Perché unirsi? Logica industriale, economie di scala: costi più ridotti, sinergie, miglioramento dei rendimenti e delle opportunità di investimento per i clienti, oltre ad una maggiore capacità di attrarre masse da gestire da altri investitori. Generali e Natixis manterrebbero il controllo sui premi e il risparmio conferito, definendo le strategie e le politiche di investimento sulla base di mandati circoscritti. Essere “grossi” sul mercato ha letteralmente un peso da poter far valere. Per il ceo di Generali Philippe Donnet, la creazione della joint venture rappresenta “un’opportunità unica per dare vita all’asset manager leader in Europa e tra i primi dieci a livello globale”. Bpce e Generali manterrebbero piena autorità sulle decisioni di asset allocation per i rispettivi asset. Secondo una nota di Genrali, la governance della nuova realtà prevede una “equilibrata struttura che riflette il controllo condiviso, con il Ceo di Bpce, Nicolas Namias, nominato Presidente del Consiglio di Amministrazione e il Ceo di Generali, Philippe Donnet, in qualità di Vicepresidente. Woody Bradford, attuale Ceo di GIH, ricoprirebbe il ruolo di Ceo della società e Philippe Setbon, oggi Ceo di Natixis IM, il ruolo di Vice Ceo”.

Tutti d’accordo sull’operazione, dunque? Non proprio. La valutazione positiva dell’operazione Generali-Natixis non è stata infatti adottata all’unanimità dai sei componenti del comitato per gli investimenti di Generali. Stefano Marsaglia, secondo alcune fonti, non avrebbe condiviso le considerazioni della maggioranza del comitato. Marsaglia era l’unico componente del comitato proveniente dalla lista presentata dal gruppo Caltagirone, critico, al pari di Delfin, verso un’integrazione con Natixis. Delfin è titolare del 9,9% di Generali, mentre a Caltagirone fa capo un altro 6,9%. Quali i timori? Soprattutto il rischio che Generali possa perdere la presa su decine e decine di miliardi di euro di risparmio italiano, dirottato lontano dal nostro Paese, dalla sua economia e dal suo debito pubblico. A ciò si aggiungono le perplessità sulla effettiva pariteticità della governance, sull’assenza di patti parasociali che offrano vie d’uscita, sulla competenza dell’assemblea in merito all’operazione, che non passerà al vaglio dei soci dopo il voto del cda: non è prevista alcuna assemblea straordinaria.

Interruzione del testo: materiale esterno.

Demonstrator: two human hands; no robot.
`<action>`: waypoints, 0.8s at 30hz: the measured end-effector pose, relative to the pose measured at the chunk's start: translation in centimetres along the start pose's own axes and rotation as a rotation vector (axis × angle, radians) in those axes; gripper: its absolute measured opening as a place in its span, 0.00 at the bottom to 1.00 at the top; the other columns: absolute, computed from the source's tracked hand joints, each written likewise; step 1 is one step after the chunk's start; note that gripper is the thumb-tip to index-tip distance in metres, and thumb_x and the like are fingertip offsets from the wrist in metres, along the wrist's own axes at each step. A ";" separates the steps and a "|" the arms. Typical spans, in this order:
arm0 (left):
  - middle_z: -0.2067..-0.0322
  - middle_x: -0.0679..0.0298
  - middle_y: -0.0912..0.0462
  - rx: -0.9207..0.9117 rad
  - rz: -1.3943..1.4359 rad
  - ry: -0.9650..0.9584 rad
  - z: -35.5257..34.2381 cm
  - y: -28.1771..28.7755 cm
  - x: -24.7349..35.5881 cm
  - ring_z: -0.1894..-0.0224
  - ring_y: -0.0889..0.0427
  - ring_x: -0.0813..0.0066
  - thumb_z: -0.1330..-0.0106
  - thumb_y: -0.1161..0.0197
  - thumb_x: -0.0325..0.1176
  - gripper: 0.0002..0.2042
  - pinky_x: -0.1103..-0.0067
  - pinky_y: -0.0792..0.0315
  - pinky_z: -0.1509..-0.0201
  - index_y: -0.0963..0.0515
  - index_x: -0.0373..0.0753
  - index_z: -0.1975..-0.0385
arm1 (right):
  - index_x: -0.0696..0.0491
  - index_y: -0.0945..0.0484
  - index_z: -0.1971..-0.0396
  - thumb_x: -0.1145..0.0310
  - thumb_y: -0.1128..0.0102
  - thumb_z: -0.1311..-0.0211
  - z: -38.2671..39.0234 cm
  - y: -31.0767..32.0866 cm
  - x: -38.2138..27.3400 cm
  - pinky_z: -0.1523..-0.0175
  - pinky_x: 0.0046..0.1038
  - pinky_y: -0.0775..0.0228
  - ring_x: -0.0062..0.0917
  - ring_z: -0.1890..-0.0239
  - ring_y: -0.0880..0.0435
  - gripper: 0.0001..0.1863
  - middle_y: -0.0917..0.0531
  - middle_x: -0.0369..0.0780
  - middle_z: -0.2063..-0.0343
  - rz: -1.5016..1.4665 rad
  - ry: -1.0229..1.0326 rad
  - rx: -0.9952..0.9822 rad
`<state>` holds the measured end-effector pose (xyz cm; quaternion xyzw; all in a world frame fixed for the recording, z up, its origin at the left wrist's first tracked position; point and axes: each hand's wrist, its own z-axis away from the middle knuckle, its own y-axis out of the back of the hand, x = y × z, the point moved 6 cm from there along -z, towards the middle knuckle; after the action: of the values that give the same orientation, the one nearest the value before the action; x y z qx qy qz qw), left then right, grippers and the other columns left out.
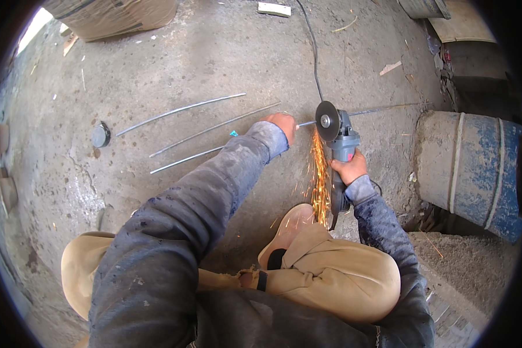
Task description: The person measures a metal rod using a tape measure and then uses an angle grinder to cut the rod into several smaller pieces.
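Note:
My right hand (351, 167) is wrapped round a grey angle grinder (345, 141). The grinder's dark disc (329, 123) crosses a thin metal rod (306, 123), and orange sparks (319, 174) stream from there down toward my shoe (289, 229). With closed fingers my left hand (282, 124) grips the rod, a little left of the disc; my palm and sleeve hide part of it. Two separate thin rods lie on the floor left of my hand: an upper rod (180, 113) and a lower rod (214, 128).
A black cable (314, 52) runs up the concrete floor (214, 64). A dusty blue barrel (472, 168) lies at the right. A brown carton (116, 17) stands upper left, with a small round grey piece (100, 136) below it. Rubble (458, 272) lies lower right.

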<state>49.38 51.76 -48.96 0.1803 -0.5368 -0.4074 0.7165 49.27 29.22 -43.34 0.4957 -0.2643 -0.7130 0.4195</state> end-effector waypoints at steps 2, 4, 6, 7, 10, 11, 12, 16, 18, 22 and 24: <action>0.69 0.50 0.20 -0.005 0.001 0.012 0.0 0.2 0.0 0.63 0.21 0.50 0.36 0.49 0.41 0.14 0.62 0.29 0.58 0.22 0.37 0.68 | 0.61 0.26 0.63 0.62 0.30 0.67 0.1 0.2 -0.1 0.57 0.32 0.29 0.36 0.65 0.19 0.27 0.19 0.47 0.68 0.022 0.000 0.014; 0.69 0.50 0.20 0.002 0.004 0.020 0.0 0.4 0.0 0.63 0.21 0.50 0.36 0.50 0.41 0.14 0.62 0.29 0.59 0.22 0.38 0.67 | 0.61 0.26 0.64 0.62 0.30 0.67 0.2 0.1 -0.2 0.57 0.32 0.28 0.36 0.66 0.19 0.28 0.19 0.47 0.69 0.023 0.013 0.011; 0.69 0.50 0.20 0.023 0.013 0.023 0.1 0.6 0.0 0.63 0.21 0.50 0.36 0.50 0.41 0.14 0.62 0.28 0.59 0.22 0.38 0.67 | 0.61 0.26 0.64 0.62 0.30 0.67 0.2 0.1 -0.2 0.57 0.32 0.28 0.36 0.66 0.19 0.28 0.19 0.47 0.69 0.027 0.016 0.012; 0.69 0.50 0.20 0.012 0.010 0.024 0.2 0.5 0.0 0.63 0.21 0.50 0.36 0.50 0.41 0.14 0.62 0.28 0.59 0.22 0.38 0.66 | 0.61 0.26 0.64 0.61 0.30 0.67 0.2 0.1 -0.2 0.57 0.32 0.28 0.36 0.66 0.19 0.28 0.19 0.47 0.69 0.031 0.013 0.013; 0.70 0.50 0.20 0.011 0.013 0.037 0.5 0.5 0.0 0.64 0.21 0.50 0.35 0.50 0.41 0.13 0.62 0.28 0.59 0.22 0.39 0.66 | 0.61 0.26 0.64 0.61 0.30 0.68 0.1 0.0 -0.1 0.58 0.32 0.28 0.37 0.66 0.19 0.28 0.19 0.47 0.69 0.044 0.024 0.016; 0.70 0.51 0.20 0.024 0.023 0.038 0.5 0.6 0.0 0.64 0.21 0.50 0.35 0.50 0.41 0.13 0.62 0.28 0.59 0.22 0.39 0.65 | 0.61 0.26 0.64 0.61 0.30 0.68 0.1 0.0 -0.1 0.58 0.32 0.28 0.37 0.66 0.19 0.28 0.19 0.47 0.69 0.043 0.018 0.017; 0.70 0.51 0.20 0.038 0.038 0.043 0.5 0.6 -0.1 0.64 0.21 0.50 0.35 0.50 0.40 0.13 0.62 0.28 0.60 0.22 0.39 0.65 | 0.61 0.26 0.64 0.61 0.30 0.67 0.1 0.0 -0.1 0.58 0.32 0.28 0.37 0.66 0.19 0.28 0.19 0.47 0.69 0.045 0.018 0.015; 0.69 0.51 0.20 0.038 0.026 0.019 0.5 0.5 -0.2 0.63 0.21 0.51 0.35 0.51 0.40 0.13 0.62 0.28 0.59 0.22 0.39 0.65 | 0.61 0.26 0.64 0.62 0.30 0.67 0.2 -0.1 -0.2 0.57 0.32 0.28 0.36 0.66 0.19 0.27 0.19 0.47 0.69 0.042 0.012 0.012; 0.69 0.51 0.20 0.037 0.033 0.011 0.4 0.4 -0.2 0.63 0.21 0.51 0.35 0.51 0.41 0.13 0.62 0.28 0.59 0.22 0.39 0.64 | 0.61 0.26 0.64 0.62 0.30 0.66 0.2 -0.1 -0.3 0.57 0.32 0.28 0.36 0.66 0.19 0.27 0.19 0.47 0.69 0.023 0.015 0.008; 0.70 0.51 0.20 0.031 0.013 0.023 0.3 0.3 -0.3 0.63 0.21 0.51 0.35 0.51 0.41 0.14 0.62 0.28 0.58 0.22 0.39 0.64 | 0.60 0.26 0.63 0.63 0.30 0.66 0.2 -0.2 -0.2 0.57 0.32 0.28 0.36 0.66 0.19 0.27 0.19 0.46 0.68 0.010 -0.001 -0.005; 0.69 0.51 0.20 0.022 0.013 0.042 0.3 0.3 -0.3 0.63 0.21 0.52 0.35 0.51 0.41 0.14 0.62 0.28 0.58 0.22 0.39 0.64 | 0.60 0.26 0.63 0.63 0.30 0.66 0.2 -0.2 -0.2 0.57 0.31 0.28 0.36 0.66 0.19 0.27 0.19 0.46 0.68 0.020 -0.004 -0.005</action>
<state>49.14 52.20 -48.84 0.1933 -0.5273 -0.3930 0.7281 49.06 29.51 -43.38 0.4904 -0.2681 -0.7107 0.4272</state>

L’accordo verrà ora trasmesso e notificato alla Presidenza del Consiglio dei ministri e Palazzo Chigi valuterà se ci sono gli estremi per attivare la procedura del golden power. Difficile ancora capire se i dubbi di Delfin e Caltagirone possano tramutarsi in uno scontro legale. Nel frattempo si avvicina il rinnovo dell’intero cda di Generali all’assemblea dell’8 maggio. In vista dell’appuntamento, prima del quale i soci auspicano vengano chiarite dalla Consob le nuove regole della Legge Capitali sulla lista del cda, Donnet – che si prepara a un nuovo mandato – potrà presentarsi all’Investor Day del 30 gennaio sul nuovo piano con in mano l’intesa coi francesi.